Enfin, en troisième lieu, la novation la plus importante de cette journée d’études est l’occasion qu’elle nous donne de réfléchir à la convergence nécessaire des démarches de tous les salariés, ceux du secteur public et ceux du secteur privé. S’il est entendu pour nous que la loi El Khomri est une loi de régression sociale, je lui reconnais cependant un mérite, celui d’avoir fait de la « hiérarchie des normes » une question de masse, accessible à tous les salariés, alors que la notion était essentiellement jusque-là une préoccupation des juristes. Cette question se pose aujourd’hui aussi bien dans le secteur privé que dans le secteur public et nationalisé. Dans le secteur public, le contrat n’a cessé de gagner du terrain au détriment de la loi « expression de la volonté générale ». Cette évolution concerne aussi bien la gestion administrative publique que la gestion des personnels. Dans le secteur privé le dur débat qui a eu lieu a prouvé qu’il s’agissait d’une démarche conduisant à une diminution des garanties contractuelles collectives, d’une précarisation des situations individuelles. Il y a donc bien une similitude d’évolutions dans les hiérarchies des normes respectives mais qui sont, ensemble, des références communes. Ce peut être la base d’une solidarité public-privé renouvelée.

Cette solidarité est aussi ancienne que l’histoire du salariat. Le privé a donné des références émancipatrices au public (droit de grève, droit syndical, conditions de travail). Le public en a également apporté au privé (garanties d’emploi, systèmes de protection sociale et de retraite, définition du « minimum vital »). Mais si le fonctionnaire est dans une position statutaire et réglementaire, c’est-à-dire protégé par la loi, le salarié du secteur privé ne bénéficie que d’une manière insuffisante de la sécurisation des parcours personnels. C’est à juste titre qu’est évoqué à leur sujet « un nouveau statut du travail salarié » de nature à, par un renforcement de la base législative de la condition salariale et l’élévation des garanties contractuelles dans la hiérarchie des normes, à créer le conditions d’une véritable « sécurité sociale professionnelle ». Il s’agit donc d’améliorer les conditions de vie et de travail de tous les salariés, dans le respect de la spécificité du service public et du fonctionnaire serviteur de l’intérêt général. Pour contester efficacement l’accusation infondée de « privilégiature » des fonctionnaires, La priorité me semble être, dans la situation actuelle, la promotion d’un « statut législatif des travailleurs salariés du secteur privé », ce qui implique la nécessité d’un nouveau code du travail moderne.

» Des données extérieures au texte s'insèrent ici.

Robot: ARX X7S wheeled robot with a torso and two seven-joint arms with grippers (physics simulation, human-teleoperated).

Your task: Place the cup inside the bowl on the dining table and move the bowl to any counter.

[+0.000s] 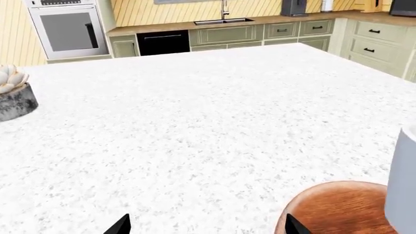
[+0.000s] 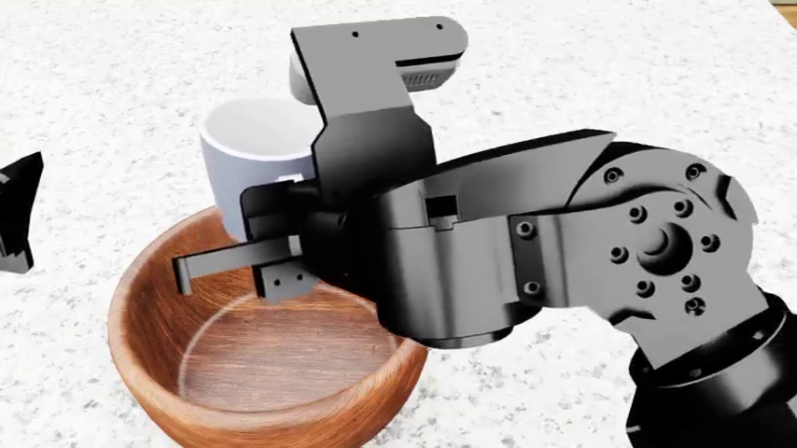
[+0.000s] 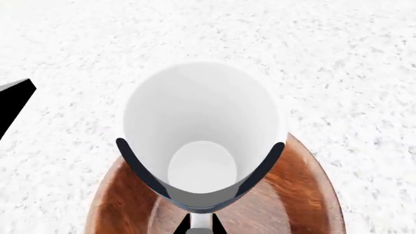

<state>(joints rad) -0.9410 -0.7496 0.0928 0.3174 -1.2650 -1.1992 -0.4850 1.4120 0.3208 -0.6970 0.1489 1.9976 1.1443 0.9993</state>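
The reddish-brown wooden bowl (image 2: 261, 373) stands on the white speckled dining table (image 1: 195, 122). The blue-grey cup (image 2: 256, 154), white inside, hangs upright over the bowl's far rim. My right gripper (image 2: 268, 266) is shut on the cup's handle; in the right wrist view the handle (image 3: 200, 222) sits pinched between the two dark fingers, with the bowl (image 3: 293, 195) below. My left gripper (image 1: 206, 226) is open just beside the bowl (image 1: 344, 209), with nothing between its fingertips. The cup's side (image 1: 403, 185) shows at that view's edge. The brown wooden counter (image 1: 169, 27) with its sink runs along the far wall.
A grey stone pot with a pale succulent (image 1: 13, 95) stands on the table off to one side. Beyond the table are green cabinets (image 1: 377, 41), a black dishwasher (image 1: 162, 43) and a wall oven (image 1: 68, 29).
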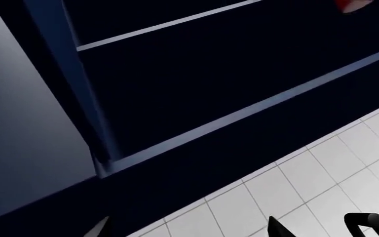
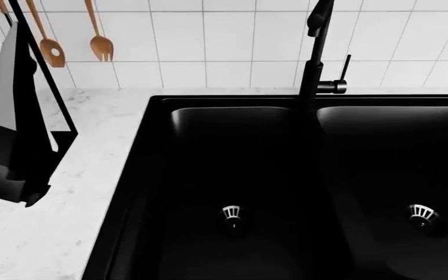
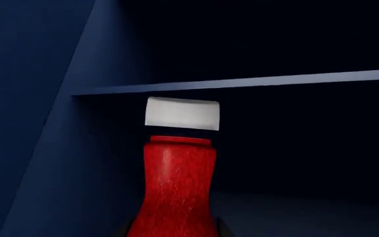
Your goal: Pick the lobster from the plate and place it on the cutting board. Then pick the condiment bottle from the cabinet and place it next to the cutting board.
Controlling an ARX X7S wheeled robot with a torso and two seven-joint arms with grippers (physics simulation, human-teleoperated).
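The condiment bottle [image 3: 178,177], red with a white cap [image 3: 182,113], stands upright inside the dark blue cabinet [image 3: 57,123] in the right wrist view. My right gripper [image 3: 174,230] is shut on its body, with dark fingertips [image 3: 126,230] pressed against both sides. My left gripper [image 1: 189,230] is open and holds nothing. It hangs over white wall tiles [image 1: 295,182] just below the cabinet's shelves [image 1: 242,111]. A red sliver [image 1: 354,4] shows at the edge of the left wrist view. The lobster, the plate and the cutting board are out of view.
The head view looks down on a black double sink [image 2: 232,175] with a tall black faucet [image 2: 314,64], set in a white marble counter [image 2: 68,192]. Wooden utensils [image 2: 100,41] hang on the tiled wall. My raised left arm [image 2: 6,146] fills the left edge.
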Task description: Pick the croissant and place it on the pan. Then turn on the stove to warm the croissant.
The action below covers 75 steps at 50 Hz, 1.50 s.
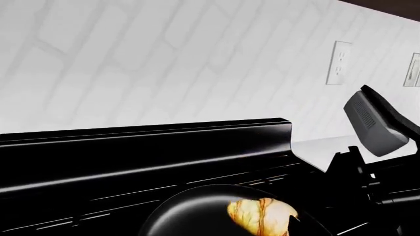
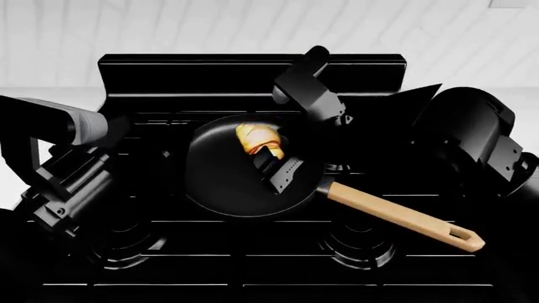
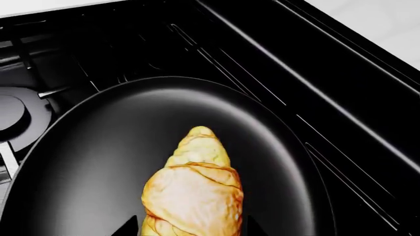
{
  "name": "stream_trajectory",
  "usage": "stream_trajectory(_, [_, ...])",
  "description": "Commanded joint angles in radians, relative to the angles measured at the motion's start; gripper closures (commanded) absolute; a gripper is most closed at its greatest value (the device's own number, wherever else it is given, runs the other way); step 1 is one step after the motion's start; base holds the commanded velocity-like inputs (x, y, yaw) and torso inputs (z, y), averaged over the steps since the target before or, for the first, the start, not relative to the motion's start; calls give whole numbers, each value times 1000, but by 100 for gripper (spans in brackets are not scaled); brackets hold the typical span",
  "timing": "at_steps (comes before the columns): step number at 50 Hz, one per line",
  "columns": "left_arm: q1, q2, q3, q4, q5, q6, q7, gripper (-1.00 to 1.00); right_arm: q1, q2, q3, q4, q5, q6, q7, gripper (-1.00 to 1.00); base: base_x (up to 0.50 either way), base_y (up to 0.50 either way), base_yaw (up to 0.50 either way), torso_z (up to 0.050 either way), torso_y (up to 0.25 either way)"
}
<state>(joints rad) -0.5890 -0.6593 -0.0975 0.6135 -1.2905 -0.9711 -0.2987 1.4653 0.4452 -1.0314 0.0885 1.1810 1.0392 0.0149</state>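
The croissant (image 2: 255, 139) is over the far part of the round black pan (image 2: 221, 186), which rests on the black stove (image 2: 252, 69). The pan's wooden handle (image 2: 404, 218) points front right. My right gripper (image 2: 271, 163) reaches in from the back right, with its fingertips (image 3: 128, 227) tight against both sides of the croissant (image 3: 194, 191). I cannot tell whether the croissant touches the pan (image 3: 92, 147). My left gripper (image 2: 80, 180) hangs left of the pan, and its jaws do not show. The left wrist view shows the croissant (image 1: 259, 215), the pan (image 1: 190, 211) and the stove's back guard (image 1: 144, 142).
Grated burners sit at the stove's front left (image 2: 126, 243) and front right (image 2: 362, 243), and another burner (image 3: 13, 113) lies beside the pan. A white tiled wall with an outlet (image 1: 339, 63) runs behind. A white countertop (image 1: 321, 147) adjoins the stove.
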Motion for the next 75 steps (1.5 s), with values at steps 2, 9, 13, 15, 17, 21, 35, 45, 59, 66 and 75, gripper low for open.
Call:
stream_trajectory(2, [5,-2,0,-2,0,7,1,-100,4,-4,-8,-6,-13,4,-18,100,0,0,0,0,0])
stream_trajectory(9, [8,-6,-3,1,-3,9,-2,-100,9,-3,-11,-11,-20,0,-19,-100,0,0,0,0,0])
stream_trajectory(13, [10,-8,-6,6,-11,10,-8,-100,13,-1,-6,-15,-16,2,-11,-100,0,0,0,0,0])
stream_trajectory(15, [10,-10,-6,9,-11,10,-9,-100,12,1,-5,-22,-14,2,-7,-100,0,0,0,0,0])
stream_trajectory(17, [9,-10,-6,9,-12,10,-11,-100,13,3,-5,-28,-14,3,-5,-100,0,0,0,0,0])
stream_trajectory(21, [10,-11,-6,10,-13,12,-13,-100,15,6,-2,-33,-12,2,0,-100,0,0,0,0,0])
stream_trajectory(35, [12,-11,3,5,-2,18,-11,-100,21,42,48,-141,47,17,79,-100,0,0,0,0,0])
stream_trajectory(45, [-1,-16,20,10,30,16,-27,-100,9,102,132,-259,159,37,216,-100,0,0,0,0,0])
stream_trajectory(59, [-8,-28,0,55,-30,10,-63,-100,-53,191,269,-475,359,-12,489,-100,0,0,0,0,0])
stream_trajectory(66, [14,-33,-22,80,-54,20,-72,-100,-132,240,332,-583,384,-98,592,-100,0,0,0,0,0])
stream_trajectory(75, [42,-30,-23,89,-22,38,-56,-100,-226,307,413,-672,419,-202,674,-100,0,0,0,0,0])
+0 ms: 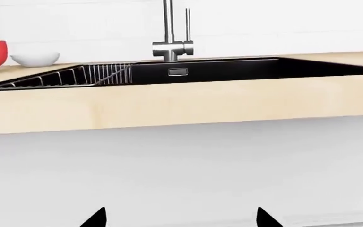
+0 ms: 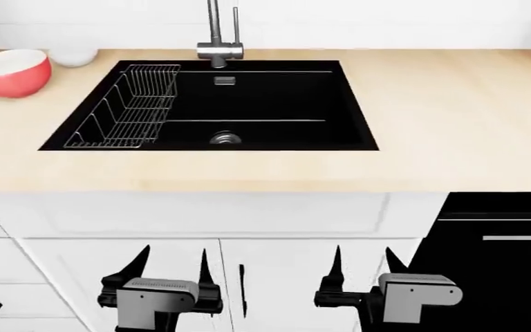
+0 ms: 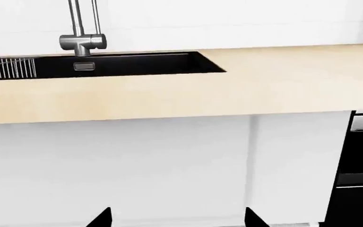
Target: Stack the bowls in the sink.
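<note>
A pale wooden desk (image 2: 450,124) spans the frame's middle, white cabinet doors (image 2: 275,277) below it, a black appliance (image 2: 505,256) lower right.

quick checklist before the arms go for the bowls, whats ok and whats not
1. Both bowls found: ok. The red bowl and the white bowl sit on the counter left of the sink, side by side.
2. Left gripper open and empty: ok.
3. Right gripper open and empty: ok.
4. Arms near the bowls: not ok. Both grippers hang low in front of the cabinet doors, below counter level.
5. Sink floor free for stacking: ok. Only the wire rack fills its left part; the drain area is bare.
6. Tap clear of the path: cannot tell yet.
</note>
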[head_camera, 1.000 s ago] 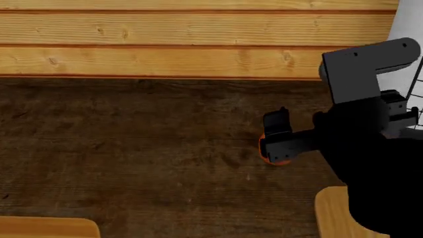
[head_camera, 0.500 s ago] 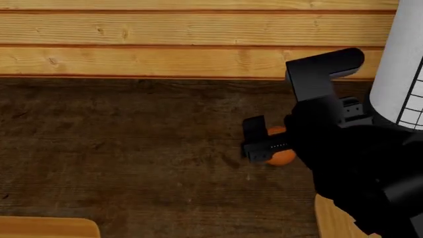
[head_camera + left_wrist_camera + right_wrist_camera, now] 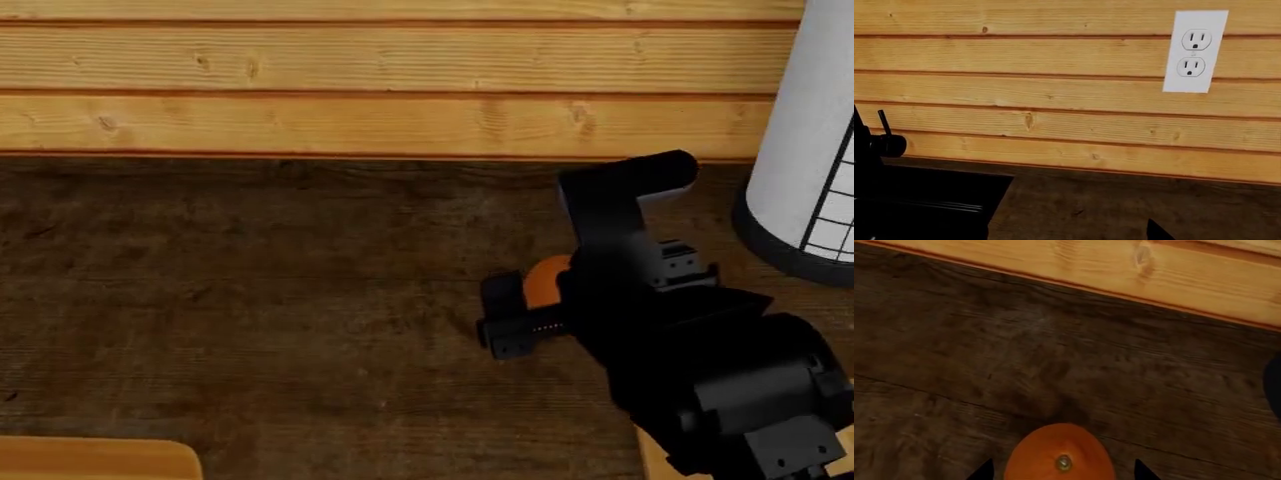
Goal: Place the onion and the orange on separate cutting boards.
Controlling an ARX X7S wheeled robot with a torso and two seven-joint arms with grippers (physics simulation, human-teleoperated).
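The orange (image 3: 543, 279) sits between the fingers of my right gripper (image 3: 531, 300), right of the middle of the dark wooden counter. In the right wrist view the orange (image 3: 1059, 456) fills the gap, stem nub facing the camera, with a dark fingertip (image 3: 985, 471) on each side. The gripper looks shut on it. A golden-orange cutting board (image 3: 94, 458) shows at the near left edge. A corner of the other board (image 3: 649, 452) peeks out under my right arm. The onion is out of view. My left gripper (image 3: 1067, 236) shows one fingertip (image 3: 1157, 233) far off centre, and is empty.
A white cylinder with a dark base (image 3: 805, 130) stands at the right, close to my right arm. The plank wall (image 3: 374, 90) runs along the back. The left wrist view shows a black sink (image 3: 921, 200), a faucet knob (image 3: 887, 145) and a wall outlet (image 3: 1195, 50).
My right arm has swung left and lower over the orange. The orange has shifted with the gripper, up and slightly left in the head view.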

Je pense que la conjoncture actuelle qui, à maints des égards, est chargée d’incertitudes, peut en réalité être particulièrement favorable, à la lumière de l’histoire rappelée, au renforcement de l’action commune des trois versants de la fonction publique, en même temps qu’à la convergence des actions des fonctionnaires, des salariés du secteur nationalisé et des salariés du secteur privé. Il convient aussi d’envisager autrement l’avenue. Le libéralisme voudrait nous convaincre qu’il est un horizon indépassable, que ce serait la fin de l’histoire, que tout devrait être circonscrit à ici et maintenant, que le manager serait la figure achevée du citoyen. Il n’en est rien. Notre monde voit se développer des interdépendances, des interconnections, des coopérations, des solidarités qui se condensent en une idée dans notre pays : le service public. Le XXI e siècle promet d’être ainsi l’ « âge d’or » du service public, ce qui fait des fonctionnaires les acteurs de premier rand de la transformation sociale. La CGT, en raison de sa contribution à l’histoire de la fonction publique et des fonctionnaires, à son action présente dans un contexte difficile, a ainsi vocation à être porteuse de cette vision optimiste de l’avenir.